I have a follow up to this question: Rank of the quotient of an Abelian group by its torsion part?.
So my understanding is given a finitely generated abelian group $G$ and its torsion subgroup $T_G$ then $T_G$ is fully characteristic (preserved under all endomorphisms of $G$) and $G/T_G$ is free abelian with rank equal to $G$.
Does this mean $G/T_G$ is a characteristic subgroup of $G$ which is of same rank as $G$ (more precisely the coset representatives of $T_G$ in $G/T_G$ is the subgroup $H \cong Z^n$)? Intuitively I'd say something like for any $g \in G$ that was not finite order, then any automorphism of $G$ must map $g$ to another element of infinite order as the torsion subgroup is fully characteristic and if $g$ was mapped to a finite order element it was contradict that.

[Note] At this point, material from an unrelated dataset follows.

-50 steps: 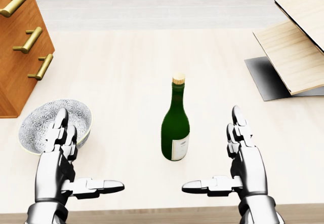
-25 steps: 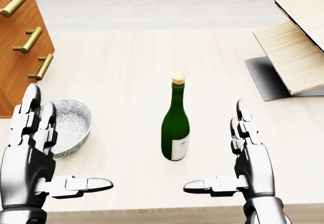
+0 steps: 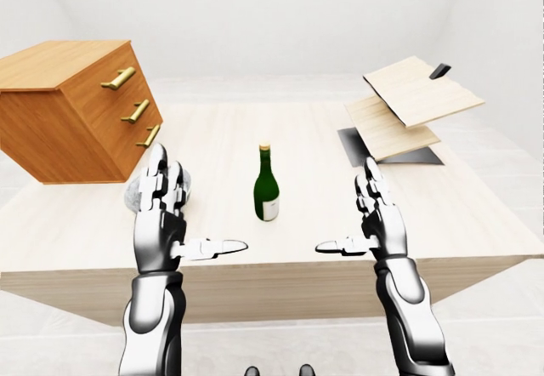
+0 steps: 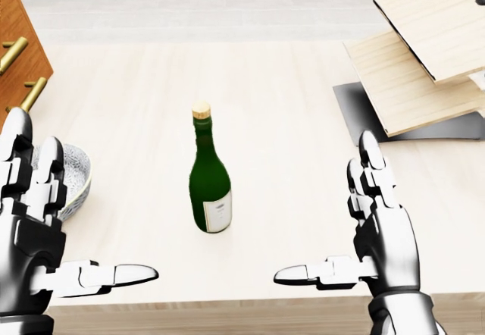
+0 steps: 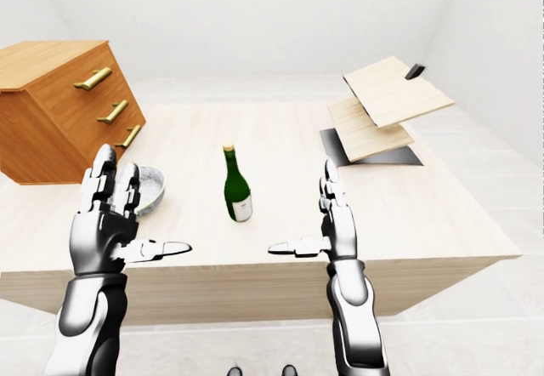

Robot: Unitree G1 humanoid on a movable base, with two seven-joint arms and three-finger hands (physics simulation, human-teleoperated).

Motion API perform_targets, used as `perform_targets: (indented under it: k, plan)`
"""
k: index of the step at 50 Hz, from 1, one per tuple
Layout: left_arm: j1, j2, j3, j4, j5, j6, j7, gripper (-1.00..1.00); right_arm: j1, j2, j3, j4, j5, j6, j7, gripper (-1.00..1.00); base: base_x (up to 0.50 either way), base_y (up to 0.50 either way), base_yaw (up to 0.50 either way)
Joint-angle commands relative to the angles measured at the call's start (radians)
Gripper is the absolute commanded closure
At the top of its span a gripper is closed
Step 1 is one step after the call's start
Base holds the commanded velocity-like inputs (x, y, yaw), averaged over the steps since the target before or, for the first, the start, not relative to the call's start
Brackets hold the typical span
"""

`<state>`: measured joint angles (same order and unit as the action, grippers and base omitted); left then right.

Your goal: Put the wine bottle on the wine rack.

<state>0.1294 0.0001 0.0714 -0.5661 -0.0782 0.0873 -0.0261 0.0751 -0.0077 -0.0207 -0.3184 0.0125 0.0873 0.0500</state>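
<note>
A dark green wine bottle (image 4: 210, 191) with a cork and a white label stands upright on the pale wooden table (image 4: 288, 108). The wine rack (image 4: 424, 70), slanted light wood panels on a dark base, stands at the table's upper right in the head view. My left hand (image 4: 68, 225) is open at the lower left, well left of the bottle. At the lower right my right hand (image 4: 333, 225) is open too, thumb pointing toward the bottle. Neither hand touches the bottle.
A patterned blue-white bowl (image 5: 149, 185) sits just behind my left hand's fingers (image 4: 30, 176). A brown dresser (image 3: 76, 108) with brass handles stands on the table's left end. The table's near edge (image 4: 242, 305) runs just under both hands.
The whole head view has shifted left, so the camera has moved right. My left hand has risen and swung outward to the left. The bottle stands where it was on the table.
</note>
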Motion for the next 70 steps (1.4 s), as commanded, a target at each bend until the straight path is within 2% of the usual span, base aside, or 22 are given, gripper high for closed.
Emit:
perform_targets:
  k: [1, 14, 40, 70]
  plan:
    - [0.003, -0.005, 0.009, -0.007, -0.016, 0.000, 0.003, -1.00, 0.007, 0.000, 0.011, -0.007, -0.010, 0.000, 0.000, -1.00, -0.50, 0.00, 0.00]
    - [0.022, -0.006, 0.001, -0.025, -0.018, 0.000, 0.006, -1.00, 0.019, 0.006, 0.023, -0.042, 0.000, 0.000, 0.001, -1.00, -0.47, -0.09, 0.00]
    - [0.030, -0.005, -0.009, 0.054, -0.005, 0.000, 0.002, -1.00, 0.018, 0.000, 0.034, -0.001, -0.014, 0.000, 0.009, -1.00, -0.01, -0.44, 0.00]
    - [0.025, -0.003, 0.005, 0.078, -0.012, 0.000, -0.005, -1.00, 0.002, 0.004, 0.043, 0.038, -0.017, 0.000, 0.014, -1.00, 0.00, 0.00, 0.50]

I'm not sure how to go about it from here. I feel like from the perspective of the fundamental theorem of finitely generated abelian groups where $G \cong \mathbb{Z}^n \times \mathbb{Z}_{k_1} \times \dots$ then $G/T_G$ would be the free abelian portion, and it would be characteristic. I'm struggling to formalise it however, I also wasn't able to find much on this so I feel like I may be missing something completely.
It's true that in a finitely generated abelian group $G$, the elements of finite order form a characteristic subgroup, called the torsion subgroup $T_G$.

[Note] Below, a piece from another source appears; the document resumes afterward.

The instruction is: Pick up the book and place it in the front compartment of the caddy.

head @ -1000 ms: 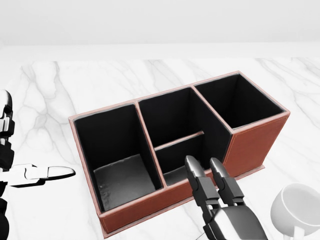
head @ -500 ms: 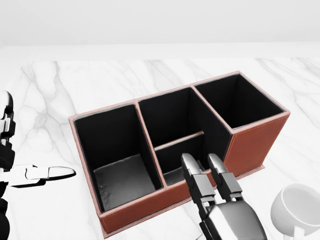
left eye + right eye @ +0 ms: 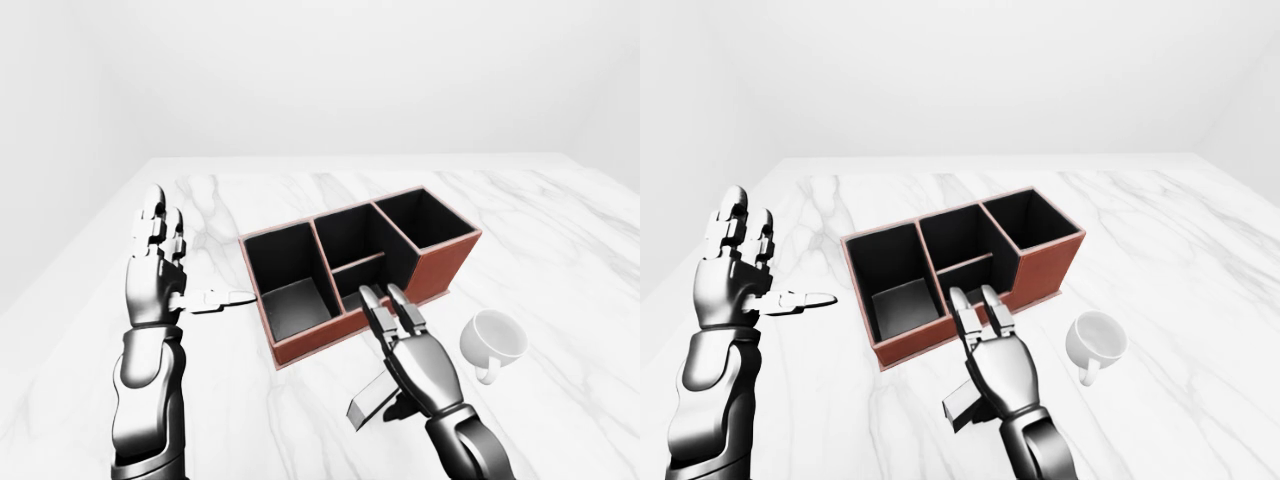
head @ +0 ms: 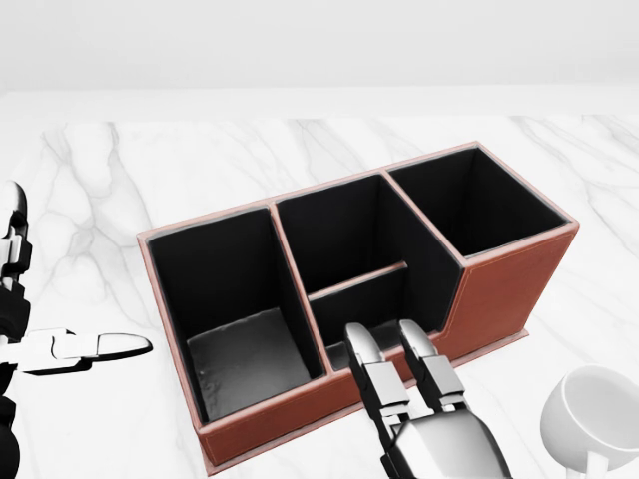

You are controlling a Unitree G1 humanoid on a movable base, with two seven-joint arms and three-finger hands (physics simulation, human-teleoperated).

But $G / T_G$ is not a subgroup of $G$. How could it be? Each element of a subgroup of $G$ is also an element of $G$ itself, but each element of $G / T_G$ is a coset of $T_G$ which is a certain subset of $G$. An element of $G$ and a subset of $G$ are two different set theoretical objects and cannot be equal to each other.
In the comments you also asked whether the coset representatives of $T_G$ form a subgroup. That question does not quite make sense because coset representatives are not unique. Nonetheless it is true is that coset representatives of the torsion subgroup can be chosen so as to form a subgroup. For example, assuming that $$G = \mathbb Z^n \times (\mathbb Z_{i_1} \times \cdots \times \mathbb Z_{i_k}) $$ it follows that the subgroup $Z^n \times \{0\}$ consists of coset representatives of the torsion subgroup (where $0$ denotes the identity element of the torsion subgroup $\mathbb Z_{i_1} \times \cdots \times \mathbb Z_{i_k}$).
However, that subgroup $\mathbb Z^n \times \{0\}$ is not always characteristic.
One obtains a counterexample from the very simplest case of an infinite, finitely generated abelian group with nontrivial torsion, namely the group $$G = \mathbb Z \times \mathbb Z_2 $$ For elements of $\mathbb Z_2$ let me use the notation $[i] = i + 2 \mathbb Z \in \mathbb Z / 2 \mathbb Z = \mathbb Z_2$. Then the subgroup $\mathbb Z \times \{[0]\}$ is not characteristic because that subgroup is not taken to itself by the automorphism $\phi : \mathbb Z \times \mathbb Z_2 \to \mathbb Z \times \mathbb Z_2$ that is defined by the formula $$\phi(m,[n]) = (m,[n+m]) $$ Notice in particular: $\phi(1,[0])=(1,[1])$ has infinite order but is not contained in $\mathbb Z \times \{0\}$.